:: Material provided

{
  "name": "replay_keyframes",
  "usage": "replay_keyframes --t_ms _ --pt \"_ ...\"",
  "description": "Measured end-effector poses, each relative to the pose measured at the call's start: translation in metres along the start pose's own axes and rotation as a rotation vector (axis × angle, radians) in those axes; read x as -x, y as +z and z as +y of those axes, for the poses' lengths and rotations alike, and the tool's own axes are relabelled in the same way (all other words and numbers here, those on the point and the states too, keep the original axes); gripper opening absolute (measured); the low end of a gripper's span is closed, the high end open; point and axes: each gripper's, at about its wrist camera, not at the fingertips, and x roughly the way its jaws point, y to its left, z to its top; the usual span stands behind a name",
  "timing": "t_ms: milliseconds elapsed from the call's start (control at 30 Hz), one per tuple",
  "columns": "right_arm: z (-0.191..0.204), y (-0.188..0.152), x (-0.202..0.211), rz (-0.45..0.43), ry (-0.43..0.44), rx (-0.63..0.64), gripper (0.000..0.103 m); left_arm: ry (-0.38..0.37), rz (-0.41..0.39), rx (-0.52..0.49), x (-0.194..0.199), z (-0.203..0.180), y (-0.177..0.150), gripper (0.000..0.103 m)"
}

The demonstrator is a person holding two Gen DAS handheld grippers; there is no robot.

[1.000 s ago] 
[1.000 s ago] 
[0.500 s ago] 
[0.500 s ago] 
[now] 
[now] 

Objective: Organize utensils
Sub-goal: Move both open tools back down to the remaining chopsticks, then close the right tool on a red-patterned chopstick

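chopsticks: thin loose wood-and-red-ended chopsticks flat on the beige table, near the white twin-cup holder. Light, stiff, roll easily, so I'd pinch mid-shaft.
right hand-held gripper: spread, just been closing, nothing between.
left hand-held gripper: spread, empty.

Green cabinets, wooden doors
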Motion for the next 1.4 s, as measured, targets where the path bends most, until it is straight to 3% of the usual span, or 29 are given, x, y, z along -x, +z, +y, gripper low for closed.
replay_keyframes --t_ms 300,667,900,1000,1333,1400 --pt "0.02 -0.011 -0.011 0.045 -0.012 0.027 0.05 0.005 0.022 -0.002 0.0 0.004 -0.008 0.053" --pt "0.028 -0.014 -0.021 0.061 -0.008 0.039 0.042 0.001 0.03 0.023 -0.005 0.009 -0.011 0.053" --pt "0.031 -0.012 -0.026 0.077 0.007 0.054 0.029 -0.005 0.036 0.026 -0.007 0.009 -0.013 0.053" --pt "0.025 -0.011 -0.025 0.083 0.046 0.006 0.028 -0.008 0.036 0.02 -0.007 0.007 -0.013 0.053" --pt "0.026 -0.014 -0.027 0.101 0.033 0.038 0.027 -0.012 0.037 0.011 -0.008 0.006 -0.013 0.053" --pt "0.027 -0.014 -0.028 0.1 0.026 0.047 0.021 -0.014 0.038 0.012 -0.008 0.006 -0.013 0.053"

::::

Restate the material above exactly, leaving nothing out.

Exercise result:
{
  "name": "replay_keyframes",
  "usage": "replay_keyframes --t_ms _ --pt \"_ ...\"",
  "description": "Measured end-effector poses, each relative to the pose measured at the call's start: translation in metres along the start pose's own axes and rotation as a rotation vector (axis × angle, radians) in those axes; read x as -x, y as +z and z as +y of those axes, for the poses' lengths and rotations alike, and the tool's own axes are relabelled in the same way (all other words and numbers here, those on the point and the states too, keep the original axes); gripper opening absolute (measured); the low end of a gripper's span is closed, the high end open; point and axes: each gripper's, at about its wrist camera, not at the fingertips, and x roughly the way its jaws point, y to its left, z to its top; the usual span stands behind a name",
  "timing": "t_ms: milliseconds elapsed from the call's start (control at 30 Hz), one per tuple",
  "columns": "right_arm: z (-0.191..0.204), y (-0.188..0.152), x (-0.202..0.211), rz (-0.45..0.43), ry (-0.43..0.44), rx (-0.63..0.64), gripper (0.000..0.103 m); left_arm: ry (-0.38..0.37), rz (-0.41..0.39), rx (-0.52..0.49), x (-0.194..0.199), z (-0.203..0.180), y (-0.177..0.150), gripper (0.000..0.103 m)"
}

The demonstrator is a person holding two Gen DAS handheld grippers; there is no robot.

[1.000 s ago] 
[1.000 s ago] 
[0.500 s ago] 
[0.500 s ago] 
[now] 
[now] 

Objective: Organize utensils
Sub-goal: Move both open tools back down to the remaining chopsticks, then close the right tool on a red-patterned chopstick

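chopsticks: thin loose wood-and-red-ended chopsticks flat on the beige table, near the white twin-cup holder. Light, stiff, roll easily, so I'd pinch mid-shaft.
right hand-held gripper: spread, just been closing, nothing between.
left hand-held gripper: spread, empty.

Green cabinets, wooden doors
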Motion for the next 1.4 s, as measured, targets where the path bends most, until it is straight to 3% of the usual span, or 29 are given, x, y, z along -x, +z, +y, gripper low for closed.
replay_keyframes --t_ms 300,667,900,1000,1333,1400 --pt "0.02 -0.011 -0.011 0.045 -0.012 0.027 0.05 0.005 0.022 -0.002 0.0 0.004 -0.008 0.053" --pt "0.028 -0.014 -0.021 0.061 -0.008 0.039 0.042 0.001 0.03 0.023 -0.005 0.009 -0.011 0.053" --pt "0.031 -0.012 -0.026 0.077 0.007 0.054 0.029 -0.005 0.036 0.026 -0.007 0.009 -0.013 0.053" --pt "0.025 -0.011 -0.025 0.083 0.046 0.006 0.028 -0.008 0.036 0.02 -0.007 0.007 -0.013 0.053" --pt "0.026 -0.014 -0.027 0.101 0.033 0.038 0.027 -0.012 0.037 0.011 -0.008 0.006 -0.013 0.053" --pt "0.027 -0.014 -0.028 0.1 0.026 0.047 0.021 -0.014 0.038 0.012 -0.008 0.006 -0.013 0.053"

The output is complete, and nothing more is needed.